NEEMA Funded Projects by Topic Area – Tuberculosis
NEEMA 2.0 (2019-2024)
Trends in TB incidence among the elderly are of programmatic and scientific interest. Many of the older US population have had greater exposure to TB infection and have higher prevalence of latent TB infection (LTBI) than younger populations. TB incidence rates are also known to be higher in the elderly. It has been hypothesized that the risks of progression to TB from prior LTBI increase with older age, due either to immunosenescence or to incidence of known medical risks, such as diabetes or cancer, later in life. Only a small percentage of TB cases in older cohorts are thought to be due to recent infection. This analysis will investigate trends in TB incidence and reactivation of LTBI among US-born persons aged 50 years and older in the United States. Specifically, the analysis will describe how TB incidence rates within the older cohort changed from 1993 to 2018, and how trends in earlier birth cohorts compare with those of later birth cohorts.
While TB transmission rates have declined nationally in the United States during the last two decades – owing largely to TB control efforts – responding to TB outbreaks (which often occur among people experiencing homelessness or incarceration) to prevent further transmission, remains an important priority for TB control. Previous studies developed separate models of TB transmission for the four most populous states, California, Florida, New York, and Texas. For each TB outbreak, CDC has data on epidemiologic links and on links based on whole genome sequencing (WGS), which can be leveraged to inform outbreak response by TB programs. This project will focus on large outbreaks (≥10 clustered cases over a 3-year period). The goal of this project is to estimate the epidemiological impact and cost-effectiveness of TB outbreak response in the US. The primary outcomes are the estimated number of TB cases averted with (i) current levels of outbreak response (compared with no outbreak response); and (ii) improved outbreak response, in which data from WGS are incorporated into outbreak response.
Greater than 80% of TB cases in the United States result from reactivation of LTBI. For this reason, identifying and treating individuals with LTBI is a primary focus of TB prevention. Evidence suggests that LTBI reactivation rates vary by age and time since infection, as well as the presence of risk factors associated with minor (e.g., smoking, diabetes, under-nutrition) or major (e.g., advanced HIV, end-stage renal disease) immune suppression. Estimates of current and future LTBI reactivation rates among populations are critical inputs for cost-effectiveness analyses of LTBI testing and treatment, as these rates determine the cumulative TB risk that can be averted by this intervention. Reactivation rates are also important inputs for analyses investigating the current status and future course of population-level TB epidemiology. Despite their importance, reactivation rate estimates for different population groups are either unavailable or are relatively uncertain. This analysis will use a Bayesian evidence synthesis to estimate the distribution of likely reactivation rates for key populations at increased risk for TB. Furthermore, these rates will be projected to estimate cumulative lifetime reactivation risks.

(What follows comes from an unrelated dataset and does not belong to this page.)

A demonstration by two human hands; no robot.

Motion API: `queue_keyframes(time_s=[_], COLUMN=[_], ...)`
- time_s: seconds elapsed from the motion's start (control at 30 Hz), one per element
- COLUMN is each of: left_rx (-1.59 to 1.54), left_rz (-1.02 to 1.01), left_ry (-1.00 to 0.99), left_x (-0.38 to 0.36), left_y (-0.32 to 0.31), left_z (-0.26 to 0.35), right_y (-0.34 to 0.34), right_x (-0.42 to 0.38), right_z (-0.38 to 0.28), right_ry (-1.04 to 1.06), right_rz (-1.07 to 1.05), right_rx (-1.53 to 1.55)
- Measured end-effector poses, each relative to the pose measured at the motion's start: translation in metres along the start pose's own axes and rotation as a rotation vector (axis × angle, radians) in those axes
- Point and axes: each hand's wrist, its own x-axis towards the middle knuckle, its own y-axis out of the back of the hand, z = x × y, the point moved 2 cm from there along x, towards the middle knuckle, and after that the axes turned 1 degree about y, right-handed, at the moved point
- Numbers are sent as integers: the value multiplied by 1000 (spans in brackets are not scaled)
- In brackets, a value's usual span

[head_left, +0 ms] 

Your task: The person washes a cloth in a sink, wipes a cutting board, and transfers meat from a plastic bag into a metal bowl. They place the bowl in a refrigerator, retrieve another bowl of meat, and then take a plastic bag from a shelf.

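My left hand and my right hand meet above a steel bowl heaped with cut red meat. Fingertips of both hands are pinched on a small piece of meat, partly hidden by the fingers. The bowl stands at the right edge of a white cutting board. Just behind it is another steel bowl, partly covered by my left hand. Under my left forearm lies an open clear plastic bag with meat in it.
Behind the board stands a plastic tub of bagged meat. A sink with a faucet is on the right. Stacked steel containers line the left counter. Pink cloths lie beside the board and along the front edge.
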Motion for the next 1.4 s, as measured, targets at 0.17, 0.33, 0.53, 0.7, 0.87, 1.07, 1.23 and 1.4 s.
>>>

Information on the costs and health outcomes of TB services, such as testing and treatment for LTBI to prevent TB progression, is important for national, state, and local TB decision-making. Knowing the potential epidemiologic and economic impact of TB services, including across populations at risk, allows agencies to allocate resources to maximize health impact and to target interventions across risk populations. Locally tailored evidence on the short- and long-term costs of TB and LTBI, as well as interventions to address these conditions, would also help local areas communicate to local officials, media, and community members the importance of TB prevention and the funding required to effectively address the burden of TB and LTBI. This work will extend the functionality of the existing user-friendly tool, Tabby2external icon, by providing locally tailored results for all 50 states and the District of Columbia and by broadening the functionality of the tool to report future costs and cost-savings associated with TB and TB interventions.